試みに全体を3つの部分に分け、それぞれの部分に大まかな解釈を与えてみよう。
第1部:No. 1~15 レガート(眠り)
第2部:No. 16~31 レッジェロ(高揚)
第3部:No. 32~36 レガート(ふたたび眠り)
〈悲しみのワルツ〉が全曲の統一を考える手がかりになりうるのは、この曲が3つの視点につながるからであり、それは全体の解釈とも深くかかわる。
一つ目は調の観点である。変イ長調は前半(第1部)を支配する基本調であるとともに、シューベルトが「子守歌」(D 498、D 867)で好んだ、あるいは神への信頼を語る調でもあった。その後は一転して♯系が開拓され(第2部)、最後は緩やかにヘ長調へと落ち着く(第3部)。
二つ目は、これと密接につながるが、曲想やタッチの観点である。さながら夢のまどろみのようなレガートが支配する第1部は、第16番で不意に♯系に切り替わるとともに、すばやい動きとマルカートやスタッカートが目立つようになり、第25番以降に聴かれるヨーデルのごときオクターヴ跳躍へと高揚してゆく。この夢の興奮は第31番を頂点として徐々に醒め、しだいにまた元の状態に落ち着いてゆく。第35番の冒頭4音は〈悲しみのワルツ〉冒頭を想起させ、第35番を支配するヘ長調の保続低音によって曲集は、最終的な静穏に戻ってゆく。たとえば以上のように解釈すると、全体はシューマン《子供の情景》にすら通じる物語を備えたチクルスとして弾く/聴くことができる。

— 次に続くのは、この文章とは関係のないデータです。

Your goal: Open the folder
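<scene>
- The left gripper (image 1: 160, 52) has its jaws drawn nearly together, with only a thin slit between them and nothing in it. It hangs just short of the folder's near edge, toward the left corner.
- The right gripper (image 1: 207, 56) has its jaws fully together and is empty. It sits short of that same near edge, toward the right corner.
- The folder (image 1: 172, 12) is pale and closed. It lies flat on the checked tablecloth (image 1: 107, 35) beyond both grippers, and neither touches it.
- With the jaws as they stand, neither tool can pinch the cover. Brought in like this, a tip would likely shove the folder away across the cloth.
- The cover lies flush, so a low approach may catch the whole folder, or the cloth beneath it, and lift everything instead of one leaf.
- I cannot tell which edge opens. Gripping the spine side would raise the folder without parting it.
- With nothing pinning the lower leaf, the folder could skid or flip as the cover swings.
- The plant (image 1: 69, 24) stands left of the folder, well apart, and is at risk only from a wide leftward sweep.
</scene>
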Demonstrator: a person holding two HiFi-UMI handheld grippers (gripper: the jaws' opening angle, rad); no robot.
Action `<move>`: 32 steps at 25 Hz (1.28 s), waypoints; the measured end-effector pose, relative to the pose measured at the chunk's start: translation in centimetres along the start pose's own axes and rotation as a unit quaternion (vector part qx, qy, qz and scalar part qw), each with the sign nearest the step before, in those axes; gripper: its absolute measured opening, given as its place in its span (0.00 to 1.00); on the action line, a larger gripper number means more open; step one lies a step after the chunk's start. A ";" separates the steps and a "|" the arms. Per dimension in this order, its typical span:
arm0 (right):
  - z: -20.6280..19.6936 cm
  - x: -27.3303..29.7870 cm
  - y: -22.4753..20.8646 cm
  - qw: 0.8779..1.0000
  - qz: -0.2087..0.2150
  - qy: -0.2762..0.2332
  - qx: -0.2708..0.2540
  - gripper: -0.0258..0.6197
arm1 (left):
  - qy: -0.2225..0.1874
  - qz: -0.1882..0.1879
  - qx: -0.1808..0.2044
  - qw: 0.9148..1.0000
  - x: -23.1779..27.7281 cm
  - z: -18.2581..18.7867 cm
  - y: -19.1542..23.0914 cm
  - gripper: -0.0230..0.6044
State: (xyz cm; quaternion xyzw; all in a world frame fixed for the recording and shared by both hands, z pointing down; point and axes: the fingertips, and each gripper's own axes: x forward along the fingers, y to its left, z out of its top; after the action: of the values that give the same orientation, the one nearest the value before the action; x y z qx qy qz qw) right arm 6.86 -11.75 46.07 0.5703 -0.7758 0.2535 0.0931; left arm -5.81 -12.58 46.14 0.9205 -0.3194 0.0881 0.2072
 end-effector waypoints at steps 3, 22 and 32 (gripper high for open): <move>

三つ目は、もう少し細かい音のニュアンスの問題である。第2番〈悲しみのワルツ〉が人気をさらった最大の理由が、同主短調への翳りと、そこににじむ、憂いのような情緒にあったのは確かであろう。この情緒を醸し出す、異名同音によって異質な音響を聴かせる手法(第11~12小節)は、シューベルト作品の全ジャンルを貫いている。この手法は、歌曲では別世界への憧れをよく表すし、ピアノ曲でも心の傷のふとした疼きのような繊細な状態につながると解釈する研究者・演奏者が多い。この種の翳りが全曲を通して(第14、34、36番など)聴かれることを考えれば、これを精神のゆらぎに触れるライトモティーフとして演奏に生かすこともできよう。